12. What is git?#
Last class we created a local repo, then created an empty repo on GitHub. Linked both repos and attmpted to push local changes on the “empty” repo but weren’t successful
The reason for that is the way the new GitHub repo was created. When we used GitHub Classroom to fork my template tiny-book repo as your new empty repo GitHub made two commits. Making it not an empty repo.
cd Documents/systems/tiny-book
git push -u origin main
To https://github.com/compsys-progtools/tiny-book-AymanBx
! [rejected] main -> main (non-fast-forward)
error: failed to push some refs to 'https://github.com/compsys-progtools/tiny-book-AymanBx'
hint: Updates were rejected because the tip of your current branch is behind
hint: its remote counterpart. If you want to integrate the remote changes,
hint: use 'git pull' before pushing again.
hint: See the 'Note about fast-forwards' in 'git push --help' for details.
Let’s check it out
gh repo view --web
Let’s compare that to what we have locally
git log
commit 1da3fa4d2b1b14e3a92358455c2320697af43867 (HEAD -> main)
Author: AymanBx <ayman_sandouk@uri.edu>
Date: Tue Mar 4 13:42:31 2025 -0500
jupyter book template
When we attempted to pull
we weren’t fully successful because we failed to link the two mains because the push
command failed.
git pull
remote: Enumerating objects: 5, done.
remote: Counting objects: 100% (5/5), done.

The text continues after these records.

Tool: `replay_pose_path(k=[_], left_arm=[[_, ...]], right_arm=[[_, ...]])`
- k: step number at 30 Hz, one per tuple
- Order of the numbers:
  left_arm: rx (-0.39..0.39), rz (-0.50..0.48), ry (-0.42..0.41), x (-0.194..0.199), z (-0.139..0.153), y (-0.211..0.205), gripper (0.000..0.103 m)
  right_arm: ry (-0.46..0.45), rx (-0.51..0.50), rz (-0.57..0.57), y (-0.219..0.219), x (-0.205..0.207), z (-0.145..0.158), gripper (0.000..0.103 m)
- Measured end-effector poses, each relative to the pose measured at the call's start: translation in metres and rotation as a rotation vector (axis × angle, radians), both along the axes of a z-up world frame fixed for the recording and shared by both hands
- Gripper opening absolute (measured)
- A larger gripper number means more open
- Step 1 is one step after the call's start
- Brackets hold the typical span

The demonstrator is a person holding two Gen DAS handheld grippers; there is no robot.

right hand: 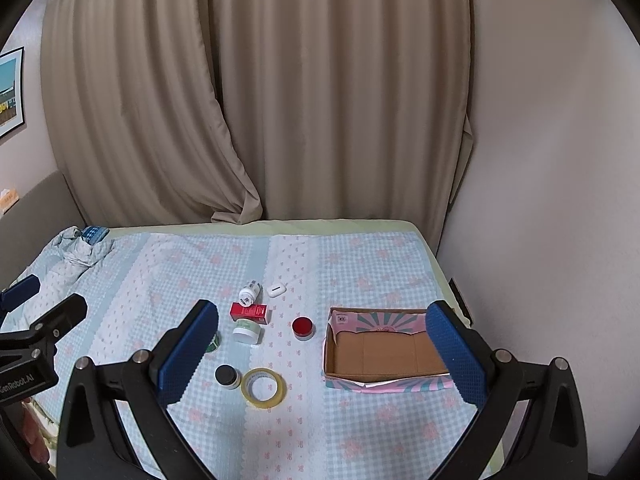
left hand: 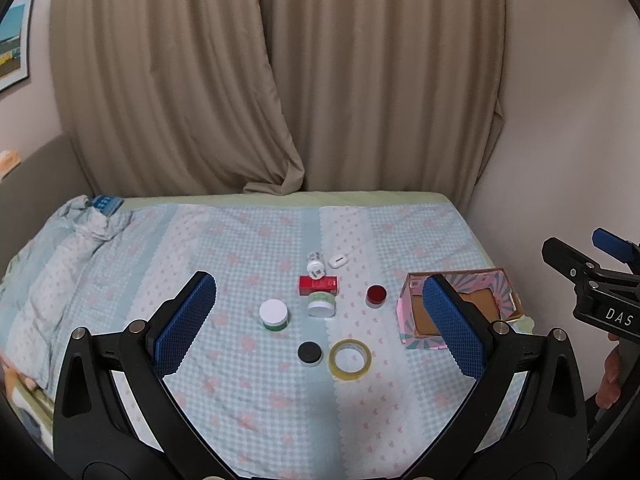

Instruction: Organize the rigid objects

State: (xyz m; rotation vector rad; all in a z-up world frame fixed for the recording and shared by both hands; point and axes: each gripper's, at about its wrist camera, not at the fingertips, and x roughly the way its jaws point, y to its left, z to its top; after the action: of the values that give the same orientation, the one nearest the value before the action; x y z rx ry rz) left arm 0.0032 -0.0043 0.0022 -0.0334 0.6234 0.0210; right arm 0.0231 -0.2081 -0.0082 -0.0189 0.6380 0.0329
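Tape roll (right hand: 264, 387) nearest — beyond it, cardboard box (right hand: 384, 356) bare inside.

White lettering "DAS" is legible on the black body of the right gripper (left hand: 606, 264), at the edge of the left wrist view. The left gripper (right hand: 44, 312), seen in the right wrist view, carries white text that appears to read "GenRobot.AI", its start cut off. Print on the red box (right hand: 249, 312) is too small to read.
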Motion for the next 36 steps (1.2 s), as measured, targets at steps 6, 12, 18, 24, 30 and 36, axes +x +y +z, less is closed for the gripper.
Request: replay_pose_path(k=[6, 12, 18, 24, 30, 36], left_arm=[[-0.003, -0.001, 0.001, -0.0005, -0.0010, 0.0011, 0.103], [-0.001, -0.002, -0.005, -0.0022, -0.0011, 0.0012, 0.103], [-0.002, -0.003, -0.006, -0.0031, -0.0014, 0.0009, 0.103], [-0.004, -0.001, -0.006, -0.0034, -0.0010, 0.0016, 0.103], [-0.001, 0.003, -0.006, -0.0028, -0.0006, 0.0023, 0.103], [-0.006, 0.008, -0.002, -0.0026, -0.0012, 0.0029, 0.103]], right_arm=[[-0.001, -0.002, -0.004, 0.0004, 0.0051, -0.0009, 0.103], [-0.006, -0.005, -0.002, -0.0009, 0.0031, -0.0032, 0.103], [-0.006, -0.005, -0.002, -0.0010, 0.0026, -0.0042, 0.103], [-0.008, -0.005, -0.003, -0.0020, 0.0019, -0.0048, 0.103], [-0.008, -0.004, -0.003, -0.0031, 0.0026, -0.0055, 0.103], [-0.008, -0.006, -0.003, -0.0027, 0.0025, -0.0056, 0.103]])
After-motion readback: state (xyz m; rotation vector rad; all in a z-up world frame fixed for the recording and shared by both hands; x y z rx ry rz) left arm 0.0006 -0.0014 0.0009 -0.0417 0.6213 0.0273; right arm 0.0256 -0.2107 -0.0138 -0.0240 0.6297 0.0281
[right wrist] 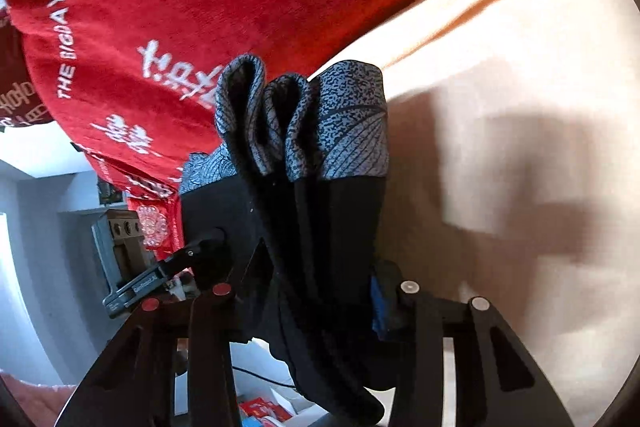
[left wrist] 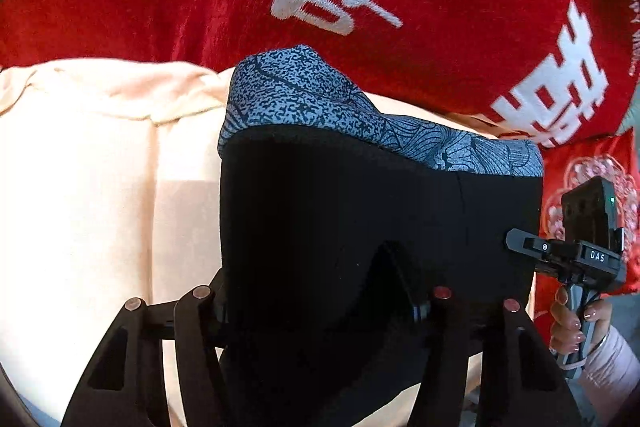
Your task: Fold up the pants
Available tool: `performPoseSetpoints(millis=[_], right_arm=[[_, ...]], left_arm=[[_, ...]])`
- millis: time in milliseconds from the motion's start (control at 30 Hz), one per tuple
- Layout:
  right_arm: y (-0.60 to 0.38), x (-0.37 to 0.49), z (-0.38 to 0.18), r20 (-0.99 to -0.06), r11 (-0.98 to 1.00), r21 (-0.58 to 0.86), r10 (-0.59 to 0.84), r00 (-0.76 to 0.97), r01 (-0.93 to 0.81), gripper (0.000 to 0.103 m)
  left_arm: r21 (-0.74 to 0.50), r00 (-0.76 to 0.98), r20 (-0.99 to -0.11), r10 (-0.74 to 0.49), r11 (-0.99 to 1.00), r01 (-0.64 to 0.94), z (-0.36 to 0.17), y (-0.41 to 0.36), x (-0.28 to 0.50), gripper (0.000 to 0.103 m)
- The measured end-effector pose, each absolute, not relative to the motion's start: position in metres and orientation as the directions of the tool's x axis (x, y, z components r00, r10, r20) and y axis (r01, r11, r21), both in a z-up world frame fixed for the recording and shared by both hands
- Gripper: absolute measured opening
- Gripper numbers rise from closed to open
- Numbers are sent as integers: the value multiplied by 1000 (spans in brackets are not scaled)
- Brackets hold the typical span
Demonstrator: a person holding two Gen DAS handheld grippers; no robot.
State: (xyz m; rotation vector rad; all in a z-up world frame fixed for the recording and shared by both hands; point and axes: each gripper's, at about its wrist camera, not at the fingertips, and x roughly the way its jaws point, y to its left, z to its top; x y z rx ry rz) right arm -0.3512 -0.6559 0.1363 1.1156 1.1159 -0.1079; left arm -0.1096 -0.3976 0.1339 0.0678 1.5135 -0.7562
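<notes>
Left wrist view: both grippers, left gripper (left wrist: 320, 291) and right gripper (right wrist: 316, 291), pinch the folded pants (left wrist: 360, 211) above the cream sheet (left wrist: 100, 187); lower evenly, keeping patterned waistband (right wrist: 344, 123) edges aligned.

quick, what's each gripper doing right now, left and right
Left gripper: shut on the pants, gripping the black fabric.
Right gripper: shut on the pants, bunched layers between its fingers.

Bright daylight, hard shadows, fisheye-warped edges, slight blur
</notes>
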Motion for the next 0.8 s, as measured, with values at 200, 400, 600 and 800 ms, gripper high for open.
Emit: performPoseSetpoints(millis=[200, 400, 600, 800], right_arm=[[-617, -381, 140, -746, 460, 665, 441, 498, 588, 45], [-592, -398, 97, -812, 499, 581, 414, 412, 643, 50], [-600, -413, 78, -807, 406, 587, 361, 467, 701, 63], [-589, -414, 103, -893, 468, 449, 252, 372, 761, 67]], left_arm=[[-382, -138, -920, -367, 762, 523, 152, -368, -140, 62], [-311, -147, -950, -275, 807, 501, 114, -340, -162, 66], [-264, -75, -963, -259, 845, 464, 92, -324, -158, 102], [-146, 6, -984, -176, 836, 529, 113, -325, -168, 102]])
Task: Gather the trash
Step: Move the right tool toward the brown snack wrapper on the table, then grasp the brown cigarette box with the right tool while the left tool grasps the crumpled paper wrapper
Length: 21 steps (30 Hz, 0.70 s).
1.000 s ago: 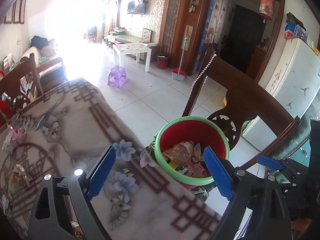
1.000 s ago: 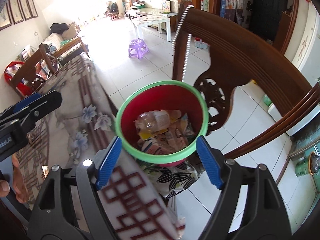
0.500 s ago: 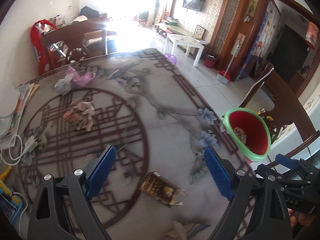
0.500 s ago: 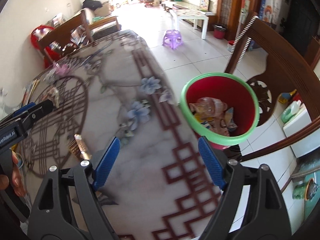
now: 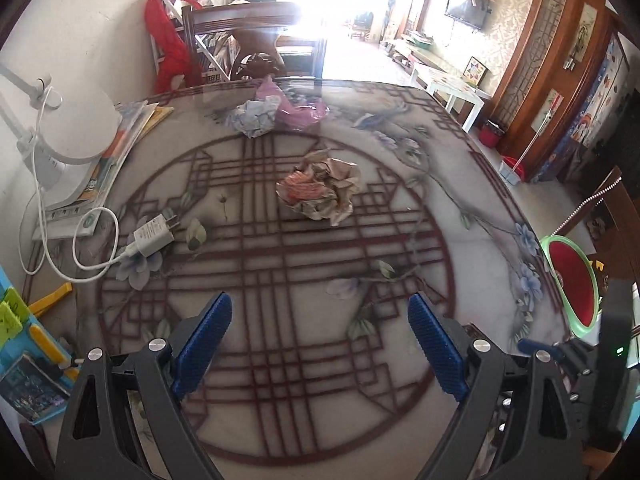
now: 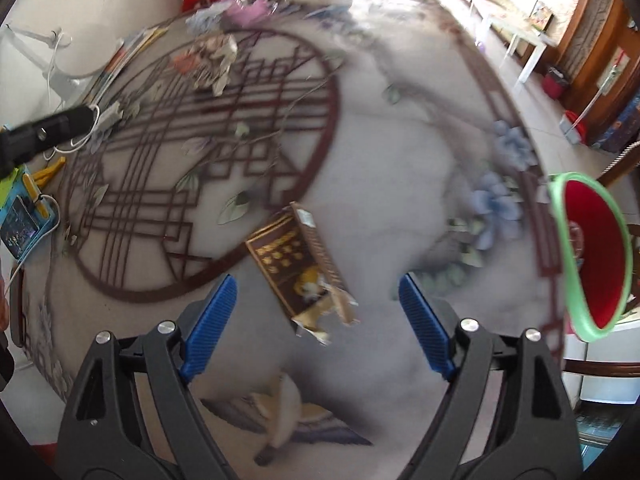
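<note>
My left gripper (image 5: 320, 344) is open and empty above the patterned table (image 5: 280, 400). Ahead of it lies a crumpled paper wad (image 5: 320, 192); farther back sit a pale crumpled paper (image 5: 256, 116) and a pink plastic bag (image 5: 296, 108). My right gripper (image 6: 316, 320) is open and empty, just above a torn brown carton (image 6: 300, 268) lying flat between its fingers. A whitish scrap (image 6: 284, 404) lies nearer. The red bin with a green rim (image 6: 592, 256) stands off the table's right edge; it also shows in the left wrist view (image 5: 572, 284).
A white charger with its cable (image 5: 152, 236), a lamp base (image 5: 68, 148), books (image 5: 120, 152) and blue and yellow items (image 5: 24, 344) line the table's left side. Wooden chairs (image 5: 256, 40) stand behind the table. The left gripper's arm (image 6: 44, 132) shows at left in the right wrist view.
Both grippers have swung left from over the bin to over the table. The right one now hangs above the brown carton; the left faces the crumpled wad.
</note>
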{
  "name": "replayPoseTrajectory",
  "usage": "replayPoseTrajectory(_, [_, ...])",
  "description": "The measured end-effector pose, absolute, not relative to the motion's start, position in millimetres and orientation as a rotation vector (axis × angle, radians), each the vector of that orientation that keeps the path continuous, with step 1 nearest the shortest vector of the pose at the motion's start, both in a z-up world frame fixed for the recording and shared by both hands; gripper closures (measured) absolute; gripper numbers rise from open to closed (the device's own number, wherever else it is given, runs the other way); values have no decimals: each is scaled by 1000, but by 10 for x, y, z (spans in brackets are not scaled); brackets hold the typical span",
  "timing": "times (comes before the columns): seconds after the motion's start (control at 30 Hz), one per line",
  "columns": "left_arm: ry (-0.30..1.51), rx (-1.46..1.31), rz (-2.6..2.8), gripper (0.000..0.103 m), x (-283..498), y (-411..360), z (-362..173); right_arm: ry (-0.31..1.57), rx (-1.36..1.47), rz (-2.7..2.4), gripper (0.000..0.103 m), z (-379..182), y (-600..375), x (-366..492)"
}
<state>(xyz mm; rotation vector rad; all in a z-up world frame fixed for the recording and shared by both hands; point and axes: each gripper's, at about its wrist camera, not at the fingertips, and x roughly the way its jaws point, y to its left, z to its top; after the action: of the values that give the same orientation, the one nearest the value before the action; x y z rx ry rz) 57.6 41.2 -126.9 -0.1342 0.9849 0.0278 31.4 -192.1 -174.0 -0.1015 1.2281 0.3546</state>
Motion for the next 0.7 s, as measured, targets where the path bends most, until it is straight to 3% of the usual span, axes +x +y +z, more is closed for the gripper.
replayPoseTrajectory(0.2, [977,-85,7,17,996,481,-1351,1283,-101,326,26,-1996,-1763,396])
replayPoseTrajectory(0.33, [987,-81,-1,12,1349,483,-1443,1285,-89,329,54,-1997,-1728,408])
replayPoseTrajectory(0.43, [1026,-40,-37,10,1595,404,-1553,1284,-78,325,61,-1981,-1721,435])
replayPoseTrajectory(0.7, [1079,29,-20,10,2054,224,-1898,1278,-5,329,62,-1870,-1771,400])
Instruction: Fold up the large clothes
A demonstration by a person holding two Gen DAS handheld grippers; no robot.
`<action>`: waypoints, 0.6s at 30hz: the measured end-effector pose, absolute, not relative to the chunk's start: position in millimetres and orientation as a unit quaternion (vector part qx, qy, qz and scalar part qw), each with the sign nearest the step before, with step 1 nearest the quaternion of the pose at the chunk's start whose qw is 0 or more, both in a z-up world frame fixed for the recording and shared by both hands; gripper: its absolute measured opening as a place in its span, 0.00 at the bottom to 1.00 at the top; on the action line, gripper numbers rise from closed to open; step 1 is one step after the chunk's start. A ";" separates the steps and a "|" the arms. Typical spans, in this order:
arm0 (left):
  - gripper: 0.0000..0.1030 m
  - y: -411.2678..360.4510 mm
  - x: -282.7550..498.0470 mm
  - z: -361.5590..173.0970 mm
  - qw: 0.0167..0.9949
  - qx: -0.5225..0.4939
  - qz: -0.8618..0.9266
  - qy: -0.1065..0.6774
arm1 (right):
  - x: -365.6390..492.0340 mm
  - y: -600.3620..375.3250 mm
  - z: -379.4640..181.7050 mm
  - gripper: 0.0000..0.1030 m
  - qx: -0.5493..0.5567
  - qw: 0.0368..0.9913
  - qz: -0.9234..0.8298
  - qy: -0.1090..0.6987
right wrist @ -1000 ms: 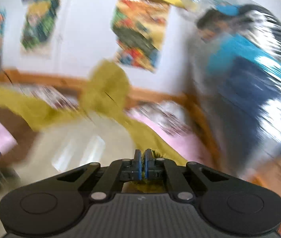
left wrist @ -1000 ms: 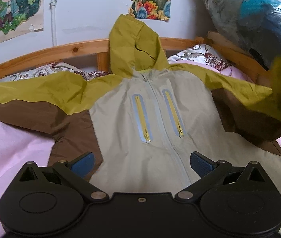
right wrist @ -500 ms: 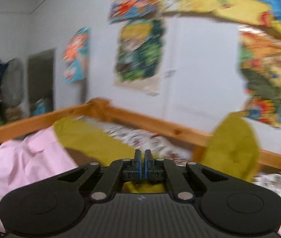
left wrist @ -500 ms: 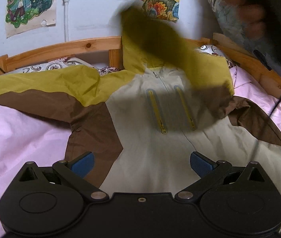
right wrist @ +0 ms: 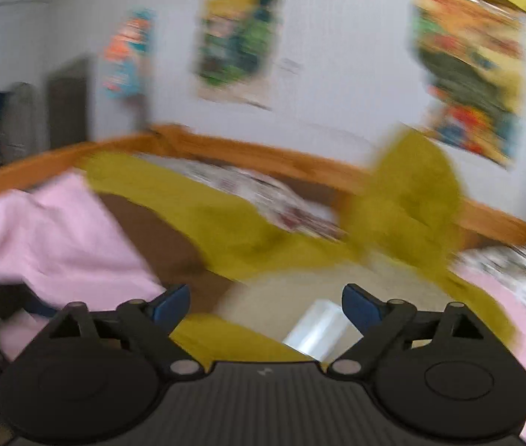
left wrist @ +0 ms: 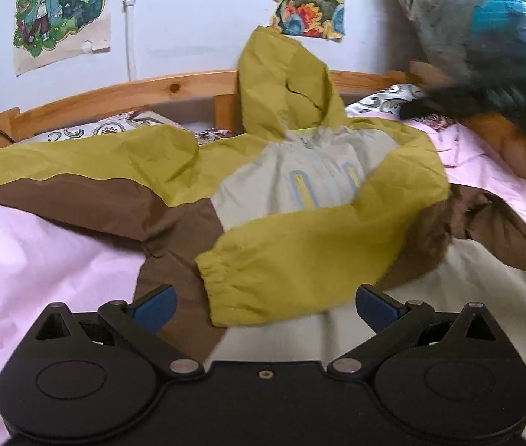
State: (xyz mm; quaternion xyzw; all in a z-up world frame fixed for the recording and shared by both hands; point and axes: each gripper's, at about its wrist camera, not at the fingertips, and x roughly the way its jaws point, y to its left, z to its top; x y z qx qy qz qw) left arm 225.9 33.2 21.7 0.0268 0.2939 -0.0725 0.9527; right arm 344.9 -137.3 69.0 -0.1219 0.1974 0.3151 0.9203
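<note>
Bed (left wrist: 32, 260) with pink sheet, jacket (left wrist: 300, 193) spread face up on it.
Right sleeve (left wrist: 300, 260) lies folded across the chest, cuff near left gripper (left wrist: 265, 306), fingers wide, empty. Right gripper (right wrist: 266, 306) fingers just opened wide over the jacket, nothing between; view blurred.

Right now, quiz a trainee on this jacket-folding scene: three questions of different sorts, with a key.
1. True or false: the right sleeve lies folded across the jacket front.
2. The left gripper is: A open, B shut on the cuff, C shut on the hood.
3. Fill in: the hood leans against the wooden ____.

Key: 1 true; 2 A; 3 bed rail.
</note>
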 end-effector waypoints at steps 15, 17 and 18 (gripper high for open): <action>0.35 82.0 345.1 -27.8 0.928 -0.059 -0.051 0.364 | 555.4 -292.9 -15.6 0.21 0.137 0.925 0.091 0.343; 0.32 76.1 348.5 -30.5 0.931 -0.063 -0.049 0.357 | 560.7 -288.5 -14.0 0.08 0.113 0.932 0.088 0.334; 0.23 71.7 348.3 -30.7 0.935 -0.060 -0.048 0.345 | 558.2 -282.7 -9.2 0.06 0.082 0.940 0.080 0.322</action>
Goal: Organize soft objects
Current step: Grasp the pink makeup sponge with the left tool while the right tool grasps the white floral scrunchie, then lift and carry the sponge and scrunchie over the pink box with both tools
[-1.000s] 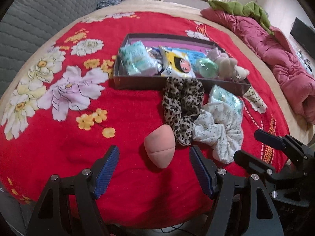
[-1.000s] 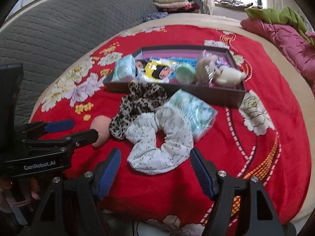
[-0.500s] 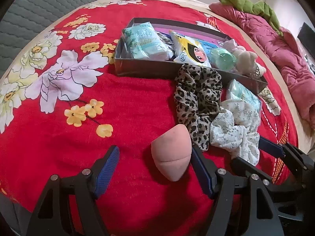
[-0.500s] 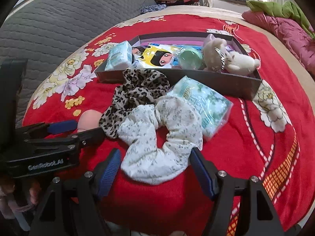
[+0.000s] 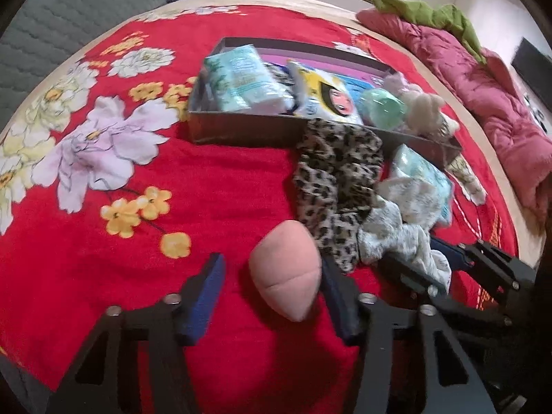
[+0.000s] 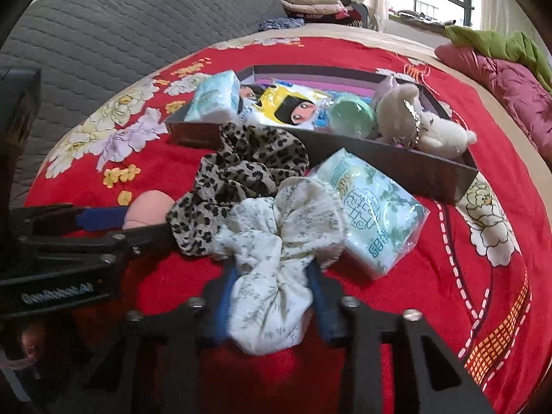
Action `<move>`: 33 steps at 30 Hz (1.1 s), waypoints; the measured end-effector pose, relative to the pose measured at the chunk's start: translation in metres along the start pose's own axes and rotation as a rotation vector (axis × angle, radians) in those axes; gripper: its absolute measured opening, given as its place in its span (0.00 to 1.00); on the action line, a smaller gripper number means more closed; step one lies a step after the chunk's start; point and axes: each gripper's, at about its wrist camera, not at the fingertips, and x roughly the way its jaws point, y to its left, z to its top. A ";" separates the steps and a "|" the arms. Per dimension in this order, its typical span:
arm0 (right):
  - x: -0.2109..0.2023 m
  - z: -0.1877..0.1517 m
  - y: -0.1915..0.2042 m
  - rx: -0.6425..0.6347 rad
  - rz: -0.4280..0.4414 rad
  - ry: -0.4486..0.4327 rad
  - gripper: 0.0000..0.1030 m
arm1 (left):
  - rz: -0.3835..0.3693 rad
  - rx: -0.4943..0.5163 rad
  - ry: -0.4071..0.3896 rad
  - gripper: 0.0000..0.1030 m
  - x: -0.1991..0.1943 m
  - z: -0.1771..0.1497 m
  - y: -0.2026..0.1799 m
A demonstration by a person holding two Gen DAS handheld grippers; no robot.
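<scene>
- Two views, left wrist first: left gripper (image 5: 269,296) low over the red floral bedspread (image 5: 114,258), jaws closing, pink sponge (image 5: 286,269) between them. Right pad looks to touch the sponge's side; left pad stands clear of it, so not clamped.
- Sponge lies on the bedspread, its far end just beside the leopard scrunchie (image 5: 336,186).
- Leopard scrunchie lies against the front wall of the dark box (image 5: 241,127), its top edge up on the rim.
- White floral scrunchie (image 5: 400,231) lies right of the leopard one, touching it; the right gripper's fingers are on its near part.
- Box holds a tissue pack (image 5: 241,79), a yellow cartoon packet (image 5: 327,93), a green ball (image 5: 379,107) and a plush toy (image 5: 424,110).
- Right wrist view: right gripper (image 6: 272,296) jaws closing, both blue pads pressing on the white floral scrunchie (image 6: 276,241), near loop bunched between them.
- Loose tissue pack (image 6: 369,210) lies on the bedspread right of that scrunchie, touching it, in front of the box (image 6: 396,162).
- Leopard scrunchie (image 6: 241,179) sits left of and behind the white one, overlapping it.
- Left gripper (image 6: 103,220) enters from the left, pink sponge (image 6: 148,207) partly seen between its fingers.
- Grey quilted headboard (image 6: 120,27) behind the bed.
</scene>
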 end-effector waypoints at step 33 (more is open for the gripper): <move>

remote: Compressing objects: 100% (2/2), done.
remote: Total 5 (delta 0), reused 0 (delta 0), pack-reused 0 (from 0)
Unpacking objects: 100% (5/5), 1.70 KiB | 102.00 KiB/s, done.
From https://github.com/compsys-progtools/tiny-book-AymanBx
* [new branch] feedback -> origin/feedback
* [new branch] main -> origin/main
There is no tracking information for the current branch.
Please specify which branch you want to merge with.
See git-pull(1) for details.
git pull <remote> <branch>
If you wish to set tracking information for this branch you can do so with:
git branch --set-upstream-to=origin/<branch> main
We should follow git instructions
git branch --set-upstream-to=origin/main main
branch 'main' set up to track 'origin/main'.
Now we should be able to pull successfully
git pull
hint: You have divergent branches and need to specify how to reconcile them.
hint: You can do so by running one of the following commands sometime before
hint: your next pull:
hint:
hint: git config pull.rebase false # merge
hint: git config pull.rebase true # rebase
hint: git config pull.ff only # fast-forward only
hint:
hint: You can replace "git config" with "git config --global" to set a default
hint: preference for all repositories. You can also pass --rebase, --no-rebase,
hint: or --ff-only on the command line to override the configured default per
hint: invocation.
fatal: Need to specify how to reconcile divergent branches.
Git recognized the different commit history as in the repos as a conflict
To resolve this type of conflict (main had unrelated changes on it that are unknown by my branch)
We rebase
rebase
is updating my current branch with new commits that occurred on main (or any branch I want to rebase with)
git pull --rebase
Successfully rebased and updated refs/heads/main.
What did that do?
git log
Author: AymanBx <ayman_sandouk@uri.edu>
Date: Tue Mar 4 13:42:31 2025 -0500
jupyter book template
commit d781535217b324d9cb2ce6cb45ae565b54ee786f (origin/main)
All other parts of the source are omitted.